**THE DATA**
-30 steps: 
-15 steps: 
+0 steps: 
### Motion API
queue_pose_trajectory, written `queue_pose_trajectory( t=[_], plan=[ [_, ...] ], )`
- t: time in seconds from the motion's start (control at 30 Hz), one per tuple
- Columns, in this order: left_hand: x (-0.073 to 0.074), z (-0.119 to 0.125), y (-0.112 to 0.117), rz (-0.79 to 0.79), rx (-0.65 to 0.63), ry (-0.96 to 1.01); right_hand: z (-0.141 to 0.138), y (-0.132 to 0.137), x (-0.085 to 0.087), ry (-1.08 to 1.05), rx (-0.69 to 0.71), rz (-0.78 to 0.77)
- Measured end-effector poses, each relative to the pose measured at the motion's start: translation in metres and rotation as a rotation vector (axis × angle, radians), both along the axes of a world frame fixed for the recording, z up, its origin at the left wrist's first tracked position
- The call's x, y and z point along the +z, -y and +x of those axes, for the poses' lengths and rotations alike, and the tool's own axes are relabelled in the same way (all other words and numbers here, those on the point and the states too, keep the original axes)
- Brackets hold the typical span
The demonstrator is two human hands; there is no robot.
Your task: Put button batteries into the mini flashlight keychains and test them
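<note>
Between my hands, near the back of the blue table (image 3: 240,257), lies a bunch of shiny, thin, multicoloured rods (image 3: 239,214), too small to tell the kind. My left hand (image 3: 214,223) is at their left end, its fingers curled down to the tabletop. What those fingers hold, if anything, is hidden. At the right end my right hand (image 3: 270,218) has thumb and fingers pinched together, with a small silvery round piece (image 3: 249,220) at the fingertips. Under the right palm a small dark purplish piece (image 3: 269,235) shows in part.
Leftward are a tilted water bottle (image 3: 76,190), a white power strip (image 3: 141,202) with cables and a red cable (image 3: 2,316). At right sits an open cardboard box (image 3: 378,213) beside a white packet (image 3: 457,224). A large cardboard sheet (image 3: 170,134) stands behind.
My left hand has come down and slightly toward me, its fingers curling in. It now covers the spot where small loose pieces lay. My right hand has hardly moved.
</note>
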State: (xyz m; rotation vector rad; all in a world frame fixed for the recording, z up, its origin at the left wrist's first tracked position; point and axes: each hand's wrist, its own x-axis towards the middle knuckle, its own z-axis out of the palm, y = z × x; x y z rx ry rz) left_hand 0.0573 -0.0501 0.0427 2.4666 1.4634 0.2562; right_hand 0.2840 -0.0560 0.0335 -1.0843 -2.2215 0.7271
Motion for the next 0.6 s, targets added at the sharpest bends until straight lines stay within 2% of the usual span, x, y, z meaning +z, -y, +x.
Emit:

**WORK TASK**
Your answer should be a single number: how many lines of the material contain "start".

**RESPONSE TO THIS TASK**
2